What you are asked to do
As an exercise, transcribe the data below in full and exactly, omitting pictures.

Given data
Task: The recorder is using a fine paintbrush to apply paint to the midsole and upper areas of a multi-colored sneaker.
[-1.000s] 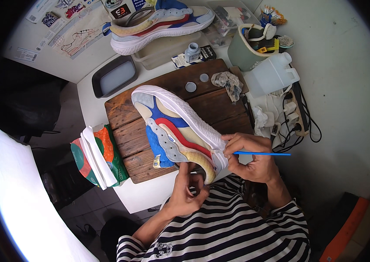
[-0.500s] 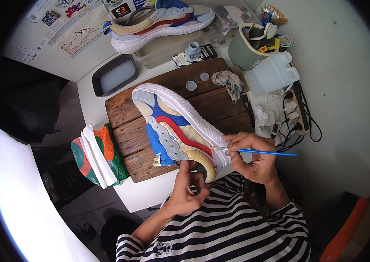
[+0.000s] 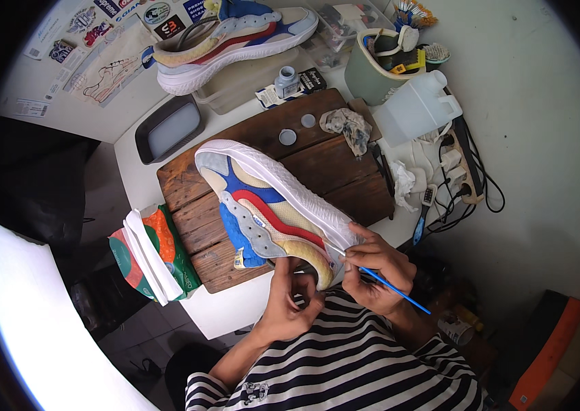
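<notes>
A multicoloured sneaker point(image 3: 269, 205) with a white sole, red and blue trim and a yellowish heel lies on its side over a dark wooden board point(image 3: 317, 164). My left hand point(image 3: 293, 298) grips its heel collar, fingers curled at the opening. In my right hand point(image 3: 379, 270) is a thin paintbrush point(image 3: 397, 291) with a blue handle, pinched between thumb and fingers. The brush's tip meets the shoe's side near the heel, just above the sole. Some of my right fingers rest against the sole's edge.
Behind the board stand an open paint jar point(image 3: 288, 82), a dark tray point(image 3: 168, 129) and the other sneaker point(image 3: 235, 44) on a clear bin. To the right are a crumpled rag point(image 3: 348, 130), a jug point(image 3: 413, 106) and a power strip point(image 3: 464, 161). A tissue pack point(image 3: 156, 253) sits left.
The brush has tilted, its handle end swinging down toward me. My right hand has shifted slightly lower and left. The whole view has moved a little; my left hand keeps its grip on the sneaker.
</notes>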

Exercise solution
Task: The recorder is using a fine paintbrush to apply paint to the midsole and upper areas of a multi-colored sneaker.
[-1.000s] 
[-0.500s] 
[+0.000s] 
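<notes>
A multicoloured sneaker point(image 3: 269, 205) with a white sole, red and blue trim and a yellowish heel lies on its side over a dark wooden board point(image 3: 317, 164). My left hand point(image 3: 293, 298) grips its heel collar, fingers curled at the opening. In my right hand point(image 3: 379, 270) is a thin paintbrush point(image 3: 397, 291) with a blue handle, pinched between thumb and fingers. The brush's tip meets the shoe's side near the heel, just above the sole. Some of my right fingers rest against the sole's edge.
Behind the board stand an open paint jar point(image 3: 288, 82), a dark tray point(image 3: 168, 129) and the other sneaker point(image 3: 235, 44) on a clear bin. To the right are a crumpled rag point(image 3: 348, 130), a jug point(image 3: 413, 106) and a power strip point(image 3: 464, 161). A tissue pack point(image 3: 156, 253) sits left.
The brush has tilted, its handle end swinging down toward me. My right hand has shifted slightly lower and left. The whole view has moved a little; my left hand keeps its grip on the sneaker.
</notes>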

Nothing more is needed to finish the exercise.